HBase Architecture

What is HBase Architecture?

HBase Architecture is a column-oriented key-value data store, and it is the natural fit for deployment on HDFS as a top layer because it fits very well with the type of data that Hadoop handles.

HBase Architecture

Also, it is extremely fast when it comes to both read and writes operations, and even with humongous data sets, it does not lose this significant value.                    

Components of HBase Architecture

There are three major components of HBase Architecture:

  • Zookeeper
  • HMaster server
  • Region server

Zookeeper

HBase uses Zookeeper to retain the cluster's database status as a distributed coordination system. Zookeeper manages the servers that are alive and available and provides notice of server failure. Zookeeper uses consensus to maintain a shared common condition. Remember that for agreement, there should be three or five computers.

Zookeeper

HMaster

HMaster is the implementation of a master server on the HBase architecture. It acts as a monitoring agent to monitor all instances of the Region Server present the cluster and acts as an interface for all changes to the metadata. In a distributed cluster environment, Master is run NameNode.

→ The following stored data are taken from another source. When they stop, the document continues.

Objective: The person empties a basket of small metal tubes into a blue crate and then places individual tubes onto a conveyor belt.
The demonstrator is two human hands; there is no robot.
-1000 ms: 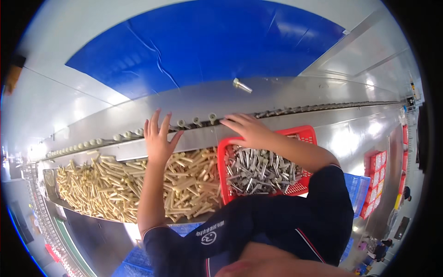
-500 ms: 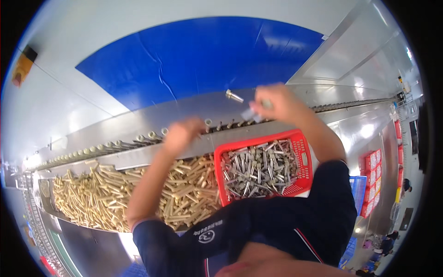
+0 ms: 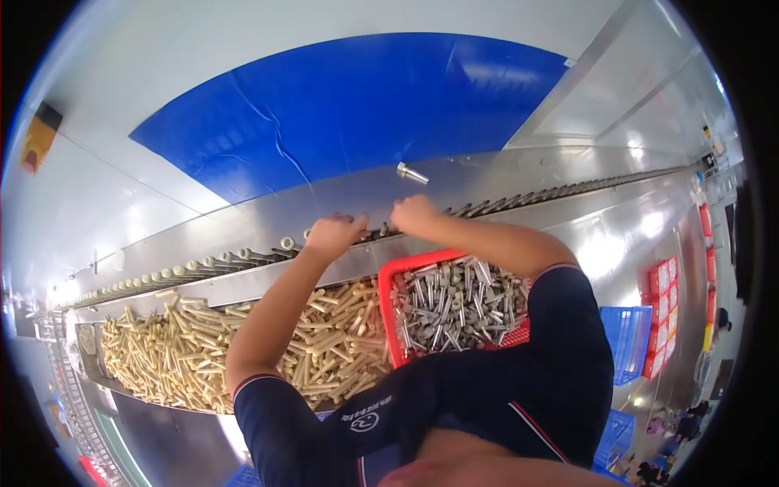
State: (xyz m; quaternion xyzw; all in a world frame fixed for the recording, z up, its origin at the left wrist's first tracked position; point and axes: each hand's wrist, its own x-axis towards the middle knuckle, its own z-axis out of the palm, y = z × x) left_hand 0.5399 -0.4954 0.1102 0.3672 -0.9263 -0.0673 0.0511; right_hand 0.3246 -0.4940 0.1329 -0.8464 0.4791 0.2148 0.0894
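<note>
Head view, looking down over the person's dark blue sleeves: both bare hands are up at a long steel rail (image 3: pixel 243 280) that runs across the picture from lower left to upper right. The left hand (image 3: pixel 333 234) rests on the rail with its fingers curled down over the row of cream tubes (image 3: pixel 219 261) standing in it. The right hand (image 3: pixel 414 215) sits just beside it, touching the same row where it turns to darker pieces. Both hands are closed loosely over the row, but the fingertips are turned away from the camera, so I cannot tell whether either one actually grips a piece.

A single silver bolt (image 3: pixel 411 173) lies on the steel ledge just above the right hand, apart from it.

Below the rail, under the left forearm, a steel trough (image 3: pixel 89 369) holds a loose heap of cream sticks (image 3: pixel 187 357), probably plastic, though the view is too small to be sure. Just to its right, touching the heap's edge and lying under the right forearm, a red basket (image 3: pixel 393 316) is full of silver bolts (image 3: pixel 454 304).

Behind the rail lies a large blue sheet (image 3: pixel 349 105) on a pale surface. At the right edge are blue crates (image 3: pixel 629 341) and red crates (image 3: pixel 661 316), well apart from the hands.
</note>
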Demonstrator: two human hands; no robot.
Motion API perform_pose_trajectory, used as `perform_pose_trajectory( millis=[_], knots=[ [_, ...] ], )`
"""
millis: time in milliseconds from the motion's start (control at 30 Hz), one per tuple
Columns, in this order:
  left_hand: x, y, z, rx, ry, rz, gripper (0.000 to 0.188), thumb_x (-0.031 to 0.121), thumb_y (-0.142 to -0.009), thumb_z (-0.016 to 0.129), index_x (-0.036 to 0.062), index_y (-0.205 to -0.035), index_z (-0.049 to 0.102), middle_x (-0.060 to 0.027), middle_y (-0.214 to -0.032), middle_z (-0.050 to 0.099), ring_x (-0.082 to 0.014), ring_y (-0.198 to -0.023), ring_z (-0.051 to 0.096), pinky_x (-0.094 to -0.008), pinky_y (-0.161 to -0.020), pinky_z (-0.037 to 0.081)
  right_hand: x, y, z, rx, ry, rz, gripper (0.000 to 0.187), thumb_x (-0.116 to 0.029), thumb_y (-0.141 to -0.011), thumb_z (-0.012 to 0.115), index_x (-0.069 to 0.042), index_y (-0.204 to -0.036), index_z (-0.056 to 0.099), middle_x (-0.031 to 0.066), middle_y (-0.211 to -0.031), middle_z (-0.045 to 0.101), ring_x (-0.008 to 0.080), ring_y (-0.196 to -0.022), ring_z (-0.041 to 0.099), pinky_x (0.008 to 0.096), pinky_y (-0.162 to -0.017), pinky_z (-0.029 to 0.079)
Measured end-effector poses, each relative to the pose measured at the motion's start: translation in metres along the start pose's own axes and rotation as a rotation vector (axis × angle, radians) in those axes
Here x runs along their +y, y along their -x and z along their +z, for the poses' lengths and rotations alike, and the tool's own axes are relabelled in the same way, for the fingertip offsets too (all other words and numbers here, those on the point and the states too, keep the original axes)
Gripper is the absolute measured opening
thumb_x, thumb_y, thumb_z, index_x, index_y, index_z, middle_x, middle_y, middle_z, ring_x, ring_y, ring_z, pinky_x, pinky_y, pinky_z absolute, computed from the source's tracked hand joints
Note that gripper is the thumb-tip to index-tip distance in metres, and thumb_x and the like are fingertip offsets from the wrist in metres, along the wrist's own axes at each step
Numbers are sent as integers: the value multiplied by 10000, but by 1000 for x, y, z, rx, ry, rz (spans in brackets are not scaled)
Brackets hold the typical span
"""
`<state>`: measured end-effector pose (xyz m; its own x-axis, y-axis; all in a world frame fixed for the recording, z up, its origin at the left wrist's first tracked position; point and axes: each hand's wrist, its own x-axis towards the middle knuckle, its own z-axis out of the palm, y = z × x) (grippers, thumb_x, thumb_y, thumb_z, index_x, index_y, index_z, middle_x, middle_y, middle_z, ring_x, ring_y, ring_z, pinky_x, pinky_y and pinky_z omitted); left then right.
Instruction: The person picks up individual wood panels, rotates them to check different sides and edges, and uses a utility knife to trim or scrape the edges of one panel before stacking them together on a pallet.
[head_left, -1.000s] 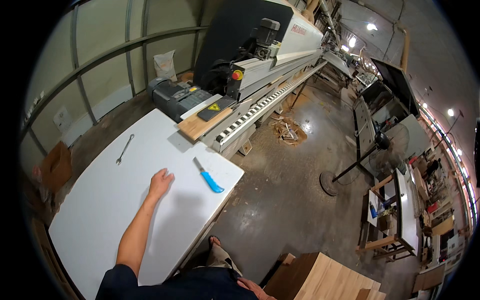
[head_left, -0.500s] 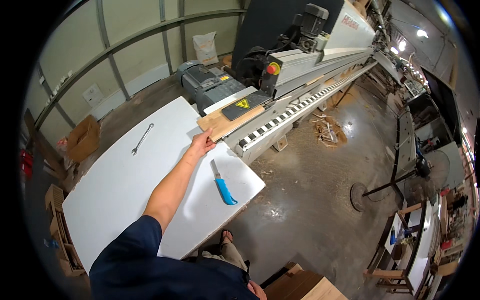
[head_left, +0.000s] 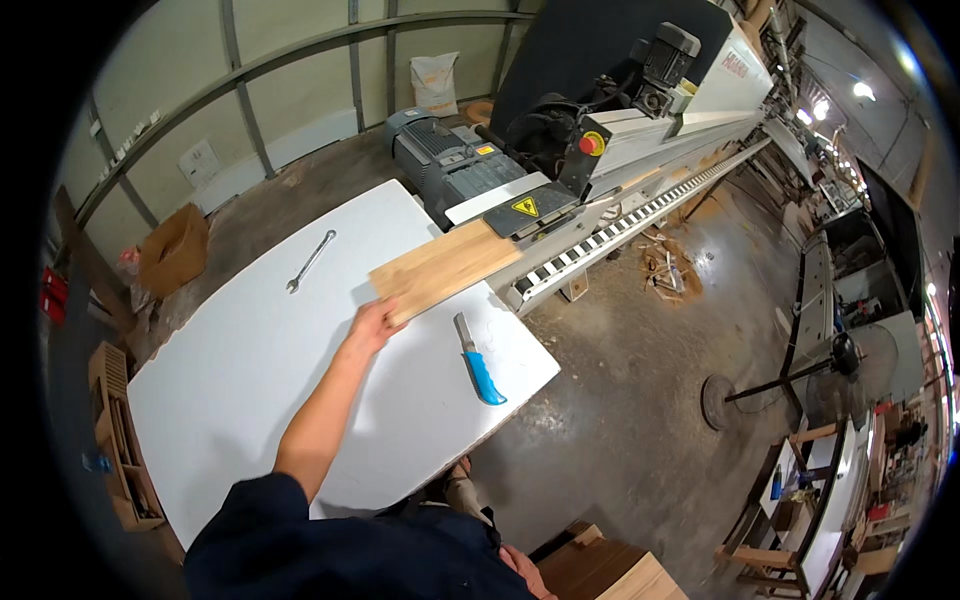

There are following are important roles performed by HMaster in HBase:-

  • HMaster assigns region to the servers of the region.
  • Controlling the failover
  • The HMaster handles DDL Operations.
  • The performs Administration.
HMaster

Coordinating the region servers

  • A Master assigns Regions on startup. Also, for recovery or load balancing, it re-assigns regions.
  • A master monitors all Region Server instances in the HBase Cluster.

Admin functions

  • Acts as an interface for creating, deleting, and updating tables in HBase.

Regions

HBase Tables are horizontally divided into "Regions" by row key range. A region contains all rows between the start and end key of the region in the table. Regions are allocated to the cluster nodes, known as "Area Servers," and this support read and write data. An area server can serve some 1,000 regions.